> **Exercise**: In the listing below, locate the lines bearing the word "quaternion". Copy every one of them.

> **Data under study**:
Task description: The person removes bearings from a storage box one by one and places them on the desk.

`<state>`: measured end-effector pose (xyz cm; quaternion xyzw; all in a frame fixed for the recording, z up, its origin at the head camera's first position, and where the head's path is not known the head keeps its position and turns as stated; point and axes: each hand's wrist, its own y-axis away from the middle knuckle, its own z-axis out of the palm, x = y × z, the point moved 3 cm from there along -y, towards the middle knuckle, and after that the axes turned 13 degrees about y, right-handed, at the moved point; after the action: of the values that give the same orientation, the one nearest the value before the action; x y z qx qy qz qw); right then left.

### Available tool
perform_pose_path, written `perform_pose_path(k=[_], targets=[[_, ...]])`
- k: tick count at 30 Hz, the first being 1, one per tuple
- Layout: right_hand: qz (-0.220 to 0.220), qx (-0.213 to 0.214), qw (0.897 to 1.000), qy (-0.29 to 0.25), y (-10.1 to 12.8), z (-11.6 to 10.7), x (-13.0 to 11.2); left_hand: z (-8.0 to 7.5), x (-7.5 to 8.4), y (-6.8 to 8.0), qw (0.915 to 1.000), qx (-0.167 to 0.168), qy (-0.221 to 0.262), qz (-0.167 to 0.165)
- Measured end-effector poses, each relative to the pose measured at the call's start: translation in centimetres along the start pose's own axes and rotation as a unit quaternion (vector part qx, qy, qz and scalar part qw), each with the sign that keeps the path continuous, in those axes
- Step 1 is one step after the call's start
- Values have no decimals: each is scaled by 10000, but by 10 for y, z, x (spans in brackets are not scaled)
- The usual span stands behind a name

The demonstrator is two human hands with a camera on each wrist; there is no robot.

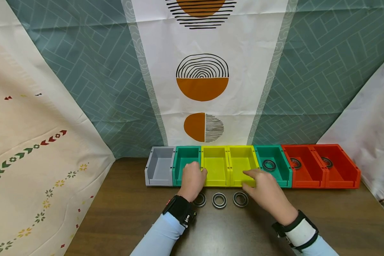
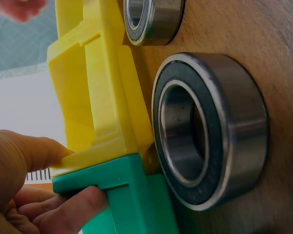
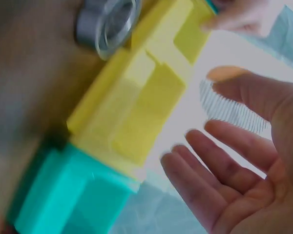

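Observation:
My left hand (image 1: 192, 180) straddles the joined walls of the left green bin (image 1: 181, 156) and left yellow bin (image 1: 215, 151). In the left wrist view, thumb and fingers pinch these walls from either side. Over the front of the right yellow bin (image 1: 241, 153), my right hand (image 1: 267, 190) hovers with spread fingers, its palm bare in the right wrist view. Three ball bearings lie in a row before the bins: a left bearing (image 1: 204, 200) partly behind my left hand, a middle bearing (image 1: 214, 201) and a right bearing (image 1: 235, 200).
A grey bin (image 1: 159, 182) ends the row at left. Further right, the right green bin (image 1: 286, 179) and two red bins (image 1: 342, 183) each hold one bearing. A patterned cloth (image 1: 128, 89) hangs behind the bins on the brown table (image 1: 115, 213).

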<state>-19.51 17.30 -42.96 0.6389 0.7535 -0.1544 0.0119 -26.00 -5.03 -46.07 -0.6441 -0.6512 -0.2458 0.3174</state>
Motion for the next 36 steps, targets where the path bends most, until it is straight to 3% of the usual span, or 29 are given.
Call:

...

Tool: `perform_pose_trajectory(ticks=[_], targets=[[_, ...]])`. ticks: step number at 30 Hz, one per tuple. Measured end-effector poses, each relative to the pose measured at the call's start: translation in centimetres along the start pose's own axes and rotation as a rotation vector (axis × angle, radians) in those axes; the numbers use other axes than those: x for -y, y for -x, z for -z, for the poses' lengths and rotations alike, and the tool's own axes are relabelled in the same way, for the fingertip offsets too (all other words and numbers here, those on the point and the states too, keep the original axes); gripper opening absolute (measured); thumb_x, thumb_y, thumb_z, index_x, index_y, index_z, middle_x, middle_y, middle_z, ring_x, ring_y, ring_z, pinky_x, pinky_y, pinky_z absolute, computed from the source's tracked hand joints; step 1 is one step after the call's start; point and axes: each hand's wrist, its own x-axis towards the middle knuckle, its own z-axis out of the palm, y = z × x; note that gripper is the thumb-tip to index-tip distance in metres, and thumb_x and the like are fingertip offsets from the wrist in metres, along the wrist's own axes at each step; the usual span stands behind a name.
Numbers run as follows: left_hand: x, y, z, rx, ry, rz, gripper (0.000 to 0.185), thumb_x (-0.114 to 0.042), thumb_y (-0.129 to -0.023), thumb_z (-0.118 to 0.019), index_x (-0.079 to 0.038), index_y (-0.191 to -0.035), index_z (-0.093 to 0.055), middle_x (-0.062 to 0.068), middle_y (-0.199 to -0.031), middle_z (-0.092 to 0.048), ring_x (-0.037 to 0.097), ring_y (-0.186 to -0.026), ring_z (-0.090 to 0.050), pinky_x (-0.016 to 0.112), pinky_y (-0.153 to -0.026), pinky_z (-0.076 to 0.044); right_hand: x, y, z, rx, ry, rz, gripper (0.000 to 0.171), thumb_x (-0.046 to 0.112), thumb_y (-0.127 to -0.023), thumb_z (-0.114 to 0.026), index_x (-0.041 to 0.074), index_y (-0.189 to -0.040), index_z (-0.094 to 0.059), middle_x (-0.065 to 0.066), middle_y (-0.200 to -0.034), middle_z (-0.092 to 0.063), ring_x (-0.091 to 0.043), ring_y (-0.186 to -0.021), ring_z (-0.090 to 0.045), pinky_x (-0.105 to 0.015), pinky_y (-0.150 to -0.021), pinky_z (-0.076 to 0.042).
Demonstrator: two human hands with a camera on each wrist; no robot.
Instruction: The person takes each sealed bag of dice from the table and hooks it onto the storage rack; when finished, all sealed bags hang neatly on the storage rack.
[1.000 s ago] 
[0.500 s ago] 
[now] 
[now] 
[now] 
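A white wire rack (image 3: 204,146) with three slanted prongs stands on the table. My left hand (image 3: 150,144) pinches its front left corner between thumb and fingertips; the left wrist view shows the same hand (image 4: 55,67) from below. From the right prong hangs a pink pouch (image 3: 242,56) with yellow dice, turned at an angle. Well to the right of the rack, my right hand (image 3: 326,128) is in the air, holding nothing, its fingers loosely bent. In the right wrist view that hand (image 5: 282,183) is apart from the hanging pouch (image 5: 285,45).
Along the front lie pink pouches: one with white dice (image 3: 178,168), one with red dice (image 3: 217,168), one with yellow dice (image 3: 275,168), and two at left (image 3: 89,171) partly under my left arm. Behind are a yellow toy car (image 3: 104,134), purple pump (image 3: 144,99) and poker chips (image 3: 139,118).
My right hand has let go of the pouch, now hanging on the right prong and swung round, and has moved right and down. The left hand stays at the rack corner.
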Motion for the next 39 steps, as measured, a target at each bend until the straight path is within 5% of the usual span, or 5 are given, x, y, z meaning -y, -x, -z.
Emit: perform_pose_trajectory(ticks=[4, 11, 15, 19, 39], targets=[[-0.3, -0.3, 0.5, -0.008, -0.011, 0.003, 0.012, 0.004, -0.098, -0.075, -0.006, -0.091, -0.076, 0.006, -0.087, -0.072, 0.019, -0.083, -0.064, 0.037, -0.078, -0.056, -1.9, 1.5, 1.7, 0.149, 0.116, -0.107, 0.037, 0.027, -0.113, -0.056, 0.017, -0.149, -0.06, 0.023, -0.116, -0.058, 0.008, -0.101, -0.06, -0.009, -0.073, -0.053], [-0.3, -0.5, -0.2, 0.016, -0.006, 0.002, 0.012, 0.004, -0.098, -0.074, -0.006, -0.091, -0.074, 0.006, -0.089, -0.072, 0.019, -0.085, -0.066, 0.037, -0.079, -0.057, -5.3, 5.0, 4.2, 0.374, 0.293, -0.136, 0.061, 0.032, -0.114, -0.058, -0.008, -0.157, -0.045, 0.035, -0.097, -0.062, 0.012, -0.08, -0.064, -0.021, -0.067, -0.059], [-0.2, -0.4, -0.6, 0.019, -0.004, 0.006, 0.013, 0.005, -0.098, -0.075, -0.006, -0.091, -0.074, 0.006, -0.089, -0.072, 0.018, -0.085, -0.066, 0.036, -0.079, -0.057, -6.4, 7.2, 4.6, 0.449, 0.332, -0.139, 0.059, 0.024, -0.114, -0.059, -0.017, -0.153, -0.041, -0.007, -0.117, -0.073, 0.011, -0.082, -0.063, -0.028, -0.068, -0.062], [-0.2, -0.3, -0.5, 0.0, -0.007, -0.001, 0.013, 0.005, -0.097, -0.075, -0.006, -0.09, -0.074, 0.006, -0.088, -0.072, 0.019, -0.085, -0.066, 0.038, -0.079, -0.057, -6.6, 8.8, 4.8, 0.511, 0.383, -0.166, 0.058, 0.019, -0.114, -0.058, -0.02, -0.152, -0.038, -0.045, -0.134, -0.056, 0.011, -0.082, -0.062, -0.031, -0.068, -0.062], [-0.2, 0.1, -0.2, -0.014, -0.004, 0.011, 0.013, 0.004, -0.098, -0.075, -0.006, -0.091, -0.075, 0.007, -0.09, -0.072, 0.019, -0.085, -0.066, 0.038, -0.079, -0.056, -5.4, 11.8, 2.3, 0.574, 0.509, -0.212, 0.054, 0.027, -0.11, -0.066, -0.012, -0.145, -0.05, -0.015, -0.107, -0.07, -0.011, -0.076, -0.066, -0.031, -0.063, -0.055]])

> **Expected answer**:
`<state>`: measured end-effector pose (xyz cm; quaternion xyzw; all in a frame fixed for the recording, z up, its origin at the head camera's first position, and where the head's path is not known the head keeps its position and turns as stated; point and axes: each hand's wrist, its own y-axis away from the middle knuckle, its own z-axis out of the palm, x = y × z, the point moved 3 cm from there along -y, towards the middle knuckle, and after that the axes turned 13 degrees about y, right-handed, at the moved point; after the action: of the values that give the same orientation, the one nearest the value before the action; x y z qx qy qz qw); right then left.
- Measured end-effector poses, each relative to the pose measured at the call's start: translation in centimetres along the start pose's own axes and rotation as a unit quaternion (vector part qx, qy, qz and scalar part qw), each with the sign that keeps the path continuous, in those axes

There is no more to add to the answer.